§ What you should do:
The data must be given again exactly as written, with all images omitted.

§ Collected material:
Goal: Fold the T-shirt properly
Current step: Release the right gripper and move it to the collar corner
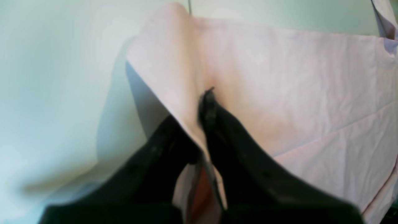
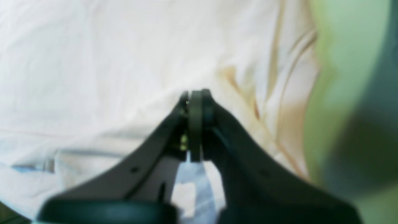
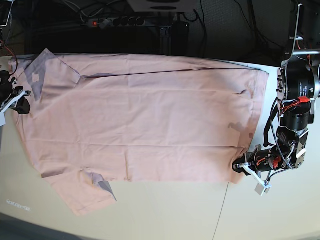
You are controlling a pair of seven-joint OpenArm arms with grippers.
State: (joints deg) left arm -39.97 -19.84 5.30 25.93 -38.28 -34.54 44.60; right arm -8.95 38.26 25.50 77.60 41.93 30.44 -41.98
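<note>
While one pink T-shirt (image 3: 145, 120) lies spread across the pale tabletop (image 3: 170, 210), two arms work its edges: the left gripper (image 3: 239, 166), at 4 o'clock, has its fingers clenched on the hem corner, and the right gripper (image 2: 195, 102), at 9 o'clock, pinches fabric. Dark cables (image 3: 125, 20) crowd 12 o'clock.

one t-shirt (image 3: 145, 120); two grippers: left gripper (image 3: 239, 166), right gripper (image 3: 22, 100); one table (image 3: 165, 210).
</note>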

§ Solution to this problem:
Goal: Fold the T-shirt properly
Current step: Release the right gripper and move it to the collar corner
You are controlling a pair of seven-joint OpenArm arms with grippers.
State: (joints deg) left arm -39.97 -19.84 5.30 25.93 -38.28 -34.54 44.60; right arm -8.95 38.26 25.50 77.60 41.93 30.44 -41.98
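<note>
While one pink T-shirt (image 3: 145, 120) lies spread across the pale tabletop (image 3: 170, 210), two arms work its edges: the left gripper (image 3: 239, 166), at 4 o'clock, has its fingers clenched on the hem corner, and the right gripper (image 2: 195, 102), at 9 o'clock, pinches fabric. Dark cables (image 3: 125, 20) crowd 12 o'clock.

one t-shirt (image 3: 145, 120); two grippers: left gripper (image 3: 239, 166), right gripper (image 3: 22, 100); one table (image 3: 165, 210).
</note>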

This answer is complete as written.